I consider myself a heavy iPhone user, but rarely have I not been able to make it through the day.

The 'G-Man.'
The 'G-Man.'

with the 'other devices' when the battery runs out you just pop in the spare. Genius.

Vulpinemac
Vulpinemac

...especially with the claimed 300 hour standby time and over 7 hours of Talk time with the new model.

travis.duffy
travis.duffy

is downright asinine. Every other phone manufacturer on the planet has always had a removable battery. The fact that apple doesn't is just one more way they screw their customers. Why should I have to send my device in and PAY to have something replaced that I can do myself??? That's regardless of the fact that as a user who cannot function without my smart phone(Blackberry) what am I supposed to do during the time that the phone is shipped in for repair?? Sorry but my business does not start and stop at the mercy of Apple and their non-replaceable junk! This is not a serious smart phone.
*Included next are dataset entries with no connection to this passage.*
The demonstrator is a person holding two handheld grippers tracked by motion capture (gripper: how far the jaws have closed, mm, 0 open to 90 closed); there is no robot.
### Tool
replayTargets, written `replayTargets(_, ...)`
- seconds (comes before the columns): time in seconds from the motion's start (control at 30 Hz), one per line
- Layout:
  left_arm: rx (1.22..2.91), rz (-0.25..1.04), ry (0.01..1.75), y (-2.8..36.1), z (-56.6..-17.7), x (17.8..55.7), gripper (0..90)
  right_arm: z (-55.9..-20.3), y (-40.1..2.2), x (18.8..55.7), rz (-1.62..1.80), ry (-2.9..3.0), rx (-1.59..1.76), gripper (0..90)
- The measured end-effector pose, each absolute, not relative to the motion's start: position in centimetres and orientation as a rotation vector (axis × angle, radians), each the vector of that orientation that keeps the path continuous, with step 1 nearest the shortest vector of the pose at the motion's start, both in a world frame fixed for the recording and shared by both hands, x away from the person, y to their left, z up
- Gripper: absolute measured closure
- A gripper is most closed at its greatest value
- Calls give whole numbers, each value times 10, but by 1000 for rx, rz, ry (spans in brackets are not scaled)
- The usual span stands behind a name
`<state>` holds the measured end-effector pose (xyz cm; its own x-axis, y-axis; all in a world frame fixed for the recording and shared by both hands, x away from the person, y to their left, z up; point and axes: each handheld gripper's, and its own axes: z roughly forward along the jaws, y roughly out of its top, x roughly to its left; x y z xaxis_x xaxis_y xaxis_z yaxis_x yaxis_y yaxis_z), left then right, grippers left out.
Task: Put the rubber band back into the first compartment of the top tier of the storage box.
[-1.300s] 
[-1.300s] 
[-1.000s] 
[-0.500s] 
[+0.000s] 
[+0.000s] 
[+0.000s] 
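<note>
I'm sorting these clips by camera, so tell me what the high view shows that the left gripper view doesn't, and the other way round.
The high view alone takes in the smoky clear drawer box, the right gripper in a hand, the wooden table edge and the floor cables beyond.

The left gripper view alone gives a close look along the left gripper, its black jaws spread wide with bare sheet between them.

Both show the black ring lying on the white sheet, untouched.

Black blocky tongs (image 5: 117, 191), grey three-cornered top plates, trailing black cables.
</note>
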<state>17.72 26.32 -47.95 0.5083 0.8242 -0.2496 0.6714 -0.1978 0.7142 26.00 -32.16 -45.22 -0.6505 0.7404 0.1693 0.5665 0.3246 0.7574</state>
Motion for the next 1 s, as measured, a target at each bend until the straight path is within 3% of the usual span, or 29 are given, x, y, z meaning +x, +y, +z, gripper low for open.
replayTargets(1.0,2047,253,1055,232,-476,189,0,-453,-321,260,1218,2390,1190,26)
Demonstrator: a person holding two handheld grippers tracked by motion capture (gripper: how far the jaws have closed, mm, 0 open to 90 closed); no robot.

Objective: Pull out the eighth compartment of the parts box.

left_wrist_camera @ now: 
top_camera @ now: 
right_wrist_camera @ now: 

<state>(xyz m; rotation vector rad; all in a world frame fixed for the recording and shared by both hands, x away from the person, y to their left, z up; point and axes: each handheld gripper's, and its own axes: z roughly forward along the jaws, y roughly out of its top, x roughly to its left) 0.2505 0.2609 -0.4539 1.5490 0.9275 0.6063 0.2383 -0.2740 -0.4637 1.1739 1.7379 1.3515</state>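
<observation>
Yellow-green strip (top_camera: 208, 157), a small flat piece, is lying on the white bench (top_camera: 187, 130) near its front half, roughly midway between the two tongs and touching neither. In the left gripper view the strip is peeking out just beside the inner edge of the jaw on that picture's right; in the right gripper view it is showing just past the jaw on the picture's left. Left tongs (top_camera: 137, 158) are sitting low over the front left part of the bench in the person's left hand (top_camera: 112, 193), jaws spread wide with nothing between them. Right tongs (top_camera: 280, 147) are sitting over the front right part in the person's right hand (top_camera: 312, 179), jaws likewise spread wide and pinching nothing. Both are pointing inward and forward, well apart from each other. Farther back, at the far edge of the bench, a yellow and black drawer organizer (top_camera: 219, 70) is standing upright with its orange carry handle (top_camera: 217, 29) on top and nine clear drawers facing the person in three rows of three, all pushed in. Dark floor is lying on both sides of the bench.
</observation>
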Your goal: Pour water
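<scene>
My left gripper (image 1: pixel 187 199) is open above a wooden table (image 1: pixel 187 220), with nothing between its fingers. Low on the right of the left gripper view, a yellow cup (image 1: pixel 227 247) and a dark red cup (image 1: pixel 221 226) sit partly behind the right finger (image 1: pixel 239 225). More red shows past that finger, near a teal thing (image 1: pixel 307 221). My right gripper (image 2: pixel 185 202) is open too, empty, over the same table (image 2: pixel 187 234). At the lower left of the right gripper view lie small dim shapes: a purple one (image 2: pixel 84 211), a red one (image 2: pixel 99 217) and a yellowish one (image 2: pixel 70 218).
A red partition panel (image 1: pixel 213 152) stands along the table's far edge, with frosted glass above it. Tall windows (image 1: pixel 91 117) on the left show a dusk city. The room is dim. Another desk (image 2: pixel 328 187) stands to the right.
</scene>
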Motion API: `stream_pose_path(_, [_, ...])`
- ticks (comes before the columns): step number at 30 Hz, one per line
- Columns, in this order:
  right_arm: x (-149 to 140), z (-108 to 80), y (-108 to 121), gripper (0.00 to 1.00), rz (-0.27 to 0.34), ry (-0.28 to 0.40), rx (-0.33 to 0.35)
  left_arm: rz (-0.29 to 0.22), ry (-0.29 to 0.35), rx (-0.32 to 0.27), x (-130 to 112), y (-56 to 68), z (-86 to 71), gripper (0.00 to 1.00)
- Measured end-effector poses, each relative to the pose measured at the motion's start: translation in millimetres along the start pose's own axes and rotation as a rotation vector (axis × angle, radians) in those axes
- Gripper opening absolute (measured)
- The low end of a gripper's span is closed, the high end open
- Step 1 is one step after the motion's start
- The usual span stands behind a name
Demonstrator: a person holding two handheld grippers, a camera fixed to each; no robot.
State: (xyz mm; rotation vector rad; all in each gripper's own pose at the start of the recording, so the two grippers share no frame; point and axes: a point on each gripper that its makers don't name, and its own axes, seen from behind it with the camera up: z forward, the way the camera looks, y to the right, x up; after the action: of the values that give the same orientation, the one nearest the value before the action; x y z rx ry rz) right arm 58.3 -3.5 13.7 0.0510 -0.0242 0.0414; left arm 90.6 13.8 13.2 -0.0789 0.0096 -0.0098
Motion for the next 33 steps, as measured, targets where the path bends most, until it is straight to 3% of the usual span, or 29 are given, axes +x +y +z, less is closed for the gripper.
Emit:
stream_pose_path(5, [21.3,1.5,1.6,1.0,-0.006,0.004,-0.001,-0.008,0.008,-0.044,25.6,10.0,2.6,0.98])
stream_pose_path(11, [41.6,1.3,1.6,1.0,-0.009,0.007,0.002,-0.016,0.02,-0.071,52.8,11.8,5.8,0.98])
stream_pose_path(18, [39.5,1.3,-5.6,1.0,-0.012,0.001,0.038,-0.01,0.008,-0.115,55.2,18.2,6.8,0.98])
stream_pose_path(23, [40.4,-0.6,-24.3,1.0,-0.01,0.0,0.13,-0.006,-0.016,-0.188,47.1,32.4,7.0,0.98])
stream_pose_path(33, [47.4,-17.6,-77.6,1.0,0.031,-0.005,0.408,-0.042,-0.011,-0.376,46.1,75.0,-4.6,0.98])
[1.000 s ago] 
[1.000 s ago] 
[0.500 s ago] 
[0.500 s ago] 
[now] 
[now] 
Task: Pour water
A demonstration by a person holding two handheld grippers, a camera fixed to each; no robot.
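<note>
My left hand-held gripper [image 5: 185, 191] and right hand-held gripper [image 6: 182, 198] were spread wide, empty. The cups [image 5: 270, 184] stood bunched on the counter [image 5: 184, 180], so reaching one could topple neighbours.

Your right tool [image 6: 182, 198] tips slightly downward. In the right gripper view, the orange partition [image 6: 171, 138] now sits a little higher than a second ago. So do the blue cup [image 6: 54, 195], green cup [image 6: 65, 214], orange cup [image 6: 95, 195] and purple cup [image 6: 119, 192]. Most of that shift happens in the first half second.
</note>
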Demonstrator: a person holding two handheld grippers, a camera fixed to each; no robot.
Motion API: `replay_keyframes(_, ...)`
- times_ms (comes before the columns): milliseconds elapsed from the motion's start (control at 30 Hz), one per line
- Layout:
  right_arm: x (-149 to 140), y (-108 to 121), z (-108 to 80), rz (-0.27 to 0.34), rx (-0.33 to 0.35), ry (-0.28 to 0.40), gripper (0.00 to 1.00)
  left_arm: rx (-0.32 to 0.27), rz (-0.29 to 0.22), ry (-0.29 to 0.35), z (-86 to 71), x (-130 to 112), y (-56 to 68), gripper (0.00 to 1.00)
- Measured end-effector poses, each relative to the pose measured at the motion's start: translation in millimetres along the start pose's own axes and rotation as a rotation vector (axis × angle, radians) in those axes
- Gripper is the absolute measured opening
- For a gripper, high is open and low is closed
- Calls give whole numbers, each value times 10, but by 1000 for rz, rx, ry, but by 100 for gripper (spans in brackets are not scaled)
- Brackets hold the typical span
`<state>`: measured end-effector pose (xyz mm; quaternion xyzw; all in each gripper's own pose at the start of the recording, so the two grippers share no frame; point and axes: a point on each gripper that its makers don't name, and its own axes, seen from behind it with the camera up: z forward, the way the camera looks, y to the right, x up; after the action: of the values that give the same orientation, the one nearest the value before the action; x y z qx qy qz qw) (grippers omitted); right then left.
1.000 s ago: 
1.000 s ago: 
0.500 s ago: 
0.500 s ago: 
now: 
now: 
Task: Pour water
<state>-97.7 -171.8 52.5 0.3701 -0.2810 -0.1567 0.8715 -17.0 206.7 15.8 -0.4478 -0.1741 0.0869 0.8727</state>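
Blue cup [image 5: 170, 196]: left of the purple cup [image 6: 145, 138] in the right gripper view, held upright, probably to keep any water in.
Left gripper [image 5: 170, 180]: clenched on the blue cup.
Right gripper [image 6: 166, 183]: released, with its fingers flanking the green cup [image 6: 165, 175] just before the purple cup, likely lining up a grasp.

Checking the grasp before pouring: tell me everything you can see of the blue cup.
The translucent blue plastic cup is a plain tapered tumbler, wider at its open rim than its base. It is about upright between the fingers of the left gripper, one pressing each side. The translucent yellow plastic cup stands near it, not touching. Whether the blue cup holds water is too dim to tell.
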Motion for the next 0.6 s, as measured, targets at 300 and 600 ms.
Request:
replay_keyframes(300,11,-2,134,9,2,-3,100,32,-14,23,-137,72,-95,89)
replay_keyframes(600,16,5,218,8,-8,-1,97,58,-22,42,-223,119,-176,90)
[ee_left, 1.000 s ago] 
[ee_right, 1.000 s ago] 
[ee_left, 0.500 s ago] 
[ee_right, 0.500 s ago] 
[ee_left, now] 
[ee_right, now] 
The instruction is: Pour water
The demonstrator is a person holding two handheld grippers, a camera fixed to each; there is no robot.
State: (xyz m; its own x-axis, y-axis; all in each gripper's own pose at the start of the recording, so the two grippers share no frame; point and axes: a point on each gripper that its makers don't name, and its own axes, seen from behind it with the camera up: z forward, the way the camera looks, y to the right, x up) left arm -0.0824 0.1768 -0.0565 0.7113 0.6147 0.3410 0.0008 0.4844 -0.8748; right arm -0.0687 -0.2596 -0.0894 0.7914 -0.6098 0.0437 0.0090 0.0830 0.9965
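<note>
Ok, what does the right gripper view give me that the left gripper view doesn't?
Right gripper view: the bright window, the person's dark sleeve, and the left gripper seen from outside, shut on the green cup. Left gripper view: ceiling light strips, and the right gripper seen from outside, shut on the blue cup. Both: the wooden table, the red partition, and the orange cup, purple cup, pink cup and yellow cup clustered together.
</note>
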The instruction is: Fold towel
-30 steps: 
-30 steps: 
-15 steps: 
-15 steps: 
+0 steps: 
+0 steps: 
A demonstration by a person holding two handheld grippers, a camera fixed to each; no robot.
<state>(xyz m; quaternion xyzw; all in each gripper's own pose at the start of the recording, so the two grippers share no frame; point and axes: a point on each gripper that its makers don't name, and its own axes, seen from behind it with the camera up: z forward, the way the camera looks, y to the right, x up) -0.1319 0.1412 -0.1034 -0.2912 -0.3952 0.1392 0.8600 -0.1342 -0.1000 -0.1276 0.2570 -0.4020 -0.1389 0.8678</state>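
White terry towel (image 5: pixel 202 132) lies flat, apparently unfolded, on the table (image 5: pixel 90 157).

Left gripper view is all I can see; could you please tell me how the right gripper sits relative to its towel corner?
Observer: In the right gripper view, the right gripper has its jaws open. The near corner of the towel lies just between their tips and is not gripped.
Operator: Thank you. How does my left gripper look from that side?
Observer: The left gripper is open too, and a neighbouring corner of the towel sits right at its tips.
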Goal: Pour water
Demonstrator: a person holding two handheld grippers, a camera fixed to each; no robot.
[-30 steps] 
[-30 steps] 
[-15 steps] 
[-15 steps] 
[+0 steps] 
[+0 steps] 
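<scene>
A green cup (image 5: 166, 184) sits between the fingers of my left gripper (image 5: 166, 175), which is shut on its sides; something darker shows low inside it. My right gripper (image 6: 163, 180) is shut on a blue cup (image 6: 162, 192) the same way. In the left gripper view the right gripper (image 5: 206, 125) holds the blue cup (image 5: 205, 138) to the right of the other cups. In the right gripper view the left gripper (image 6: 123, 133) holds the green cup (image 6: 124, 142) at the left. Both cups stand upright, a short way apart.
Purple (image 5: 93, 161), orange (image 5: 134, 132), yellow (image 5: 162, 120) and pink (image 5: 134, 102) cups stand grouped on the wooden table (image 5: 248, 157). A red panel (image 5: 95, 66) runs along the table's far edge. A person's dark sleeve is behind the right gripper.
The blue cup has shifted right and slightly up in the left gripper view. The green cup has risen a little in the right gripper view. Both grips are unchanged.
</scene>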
It is a TOY!

vballas
vballas

Lots of power is lost just switching the damn thing on every minute to check if something has arrived. A led indicator would certainly help and the design could be intuitive, i.e. A led ring around the front facing camera or main button

andy.james
andy.james

I'd posted this previously and it looks like Apple were listening! To be really useful for business the battery life needs to be drastically improved along with far better reception. A device that lasts less than a business day without charging is not really viable nor is one that does not get a signal when other phones in the location do.

ChrisEvans
ChrisEvans

I upgraded from 3G to 3GS purely based on the promise of a better battery life and it is MUCH worse .. damn them! I am now tied into another contract so hopefully I will be free when the 5G iphone comes out!

NexS
NexS

Or not. Perhaps, with all the speculation as to why and why not these devices should be used in the enterprise. One major player is security. Perhaps they could make it more "Windows-able" with the security features. It would make alot of people very, very happy.